As usual, Sandra took a deep breath before entering the dreaded mid-section of her morning walk to work. This part of the route, as she’d mentally labelled it, ‘the underpass of doom,’ had become a real test for her. She now knew instinctively what to do. In fact, this had become a bit of a game, and she wondered how many other commuters might also have joined the fun. But this time, it all went wrong…an overly zealous cyclist wearing a fluorescent yellow helmet and brilliant blue face mask came rushing down the tunnel, ringing his bell whilst zooming towards her. In the shock, Sandra gasped and wasn’t sure what hit her more forcefully; the adrenaline spike from such a close miss, or the putrid smell that instantly filled her lungs.
During her morning tea break, Sandra decided to broach the topic with her colleagues, to see if she was the only one who had been playing the ‘hold your breath for the whole tunnel’ game on the to- and from work. It turned out that Bob, Caroline and Jack also frequented the same route, and they too partook in the same daily ritual. But then came a big problem…as hard as they tried, neither of the four could communicate the smell to one another in plain English. Words such as ‘disgusting’ and ‘offensive’ came up often, however, they agreed that these more described their subsequent feeling about the smell, rather than the smell itself.
If only Sandra and her pals had known a bit about qualia. I’m not saying it would have ended their discussion because actually, asking the question, what are qualia? can be akin to an Alice in Wonderland experience. But alas, the hard problem of consciousness doesn’t go away, so let’s delve in.
I was recently reading a New Scientist review article (Coghlan 2018) of a study into hunter-gatherer olfaction (Majid and Kruspe 2018). The overview is that a group of hunter-gatherers are far better at agreeing on the names of certain smells than their neighbouring horticultural group. It seems that they have developed a system that benefits them, whereas sharing information based on smell data is not as important for the plant-based community.

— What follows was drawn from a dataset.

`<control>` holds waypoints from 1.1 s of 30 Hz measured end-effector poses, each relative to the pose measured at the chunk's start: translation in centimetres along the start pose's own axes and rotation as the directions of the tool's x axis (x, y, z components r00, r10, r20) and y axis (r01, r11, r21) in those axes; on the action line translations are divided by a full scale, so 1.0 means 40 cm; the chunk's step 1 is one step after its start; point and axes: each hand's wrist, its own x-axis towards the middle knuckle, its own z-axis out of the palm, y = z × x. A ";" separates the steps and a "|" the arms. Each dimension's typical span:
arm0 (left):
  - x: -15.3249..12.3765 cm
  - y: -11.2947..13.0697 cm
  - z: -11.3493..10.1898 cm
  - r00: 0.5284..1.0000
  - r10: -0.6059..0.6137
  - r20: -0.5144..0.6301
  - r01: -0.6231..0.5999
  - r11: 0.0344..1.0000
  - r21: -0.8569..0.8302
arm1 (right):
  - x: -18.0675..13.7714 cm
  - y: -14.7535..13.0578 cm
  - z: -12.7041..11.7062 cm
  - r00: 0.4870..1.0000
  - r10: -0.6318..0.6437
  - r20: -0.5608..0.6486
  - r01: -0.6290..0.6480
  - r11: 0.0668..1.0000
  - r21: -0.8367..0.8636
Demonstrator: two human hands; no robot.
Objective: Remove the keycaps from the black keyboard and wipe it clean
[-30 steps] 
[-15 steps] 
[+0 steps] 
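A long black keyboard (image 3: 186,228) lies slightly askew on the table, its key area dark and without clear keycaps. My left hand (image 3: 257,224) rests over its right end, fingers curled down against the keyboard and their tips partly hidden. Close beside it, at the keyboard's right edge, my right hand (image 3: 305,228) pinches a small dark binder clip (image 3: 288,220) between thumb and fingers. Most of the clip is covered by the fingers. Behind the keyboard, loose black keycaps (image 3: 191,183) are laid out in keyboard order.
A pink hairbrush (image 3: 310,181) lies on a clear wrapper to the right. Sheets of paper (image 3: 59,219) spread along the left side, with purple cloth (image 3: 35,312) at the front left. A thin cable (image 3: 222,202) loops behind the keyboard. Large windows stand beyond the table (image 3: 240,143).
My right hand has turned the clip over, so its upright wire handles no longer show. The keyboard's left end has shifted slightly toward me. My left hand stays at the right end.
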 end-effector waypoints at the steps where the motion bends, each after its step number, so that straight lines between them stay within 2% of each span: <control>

So, what are the implications of this research? Well, let me add one more interesting point – westerners can discriminate between over a trillion smells. Isn’t that incredible! But it seems that poor Sharon, and the rest of us (perhaps with the exception of sommeliers); we haven’t developed a common vocabulary to agree upon what we’re smelling. We can partially put this down to the fact that we rely heavily on the sense of vision in our society. Go to India and drive on the motorway, however, and you’ll experience a people who must have an intricate understanding as to the meaning of different sounds.
The point I am getting at is that qualia are a complicated thing. What does it mean to experience a sound or a smell, and how is that experience related to the words that come out of my mouth? Let’s take this snippet from the New Scientist article as an example:
Most English-speakers know what “purple” looks like, but are fuzzy on what “acrid” smells like.
On the one hand, I get where the author is coming from. That is, we all agree on naming colours in a certain way. On the other hand, I have no way of knowing what your internal experience of ‘purple-ness’ is. One reason why this question of qualia is such a ‘hard problem’ is that it isn’t at all obvious where our qualitative experience of the world comes from. Explaining brain activity is one thing, and then understanding how the ‘currency’ of electrical patterns gets exchanged into that of qualia is a real headache for neuroscience. Indeed, many scientists would be forgiven for not appreciating that there is a problem, because it rarely gets a mention outside of philosophy. And qualia aren’t the only issue; there’s also the question of who is experiencing the qualia?
That’s quite enough brain tickling for one article, and I will leave you with one thought. If we as westerners can differentiate between 1 trillion smells, is it likely that better smell has developed in hunter-gatherers (or that we have lost the capacity to smell as well)? Alternatively, could it be the case that what differs is not our capacity to experience sense data, but rather the value we place on it within a cultural context?
And I guess there’s only one way to find out; Sharon and your friends – perhaps you need to spend more time in that underpass, brainstorming until you can agree on what to call that smell. Who’s ready to join them?
Coghlan, Andy. 2018. “The People Who Name Smells as Easily as Colours.” New Scientist 237 (3162):12.
Majid, Asifa, and Nicole Kruspe. 2018. “Hunter-Gatherer Olfaction Is Special.” Current Biology: CB 28 (3):409–13.e2.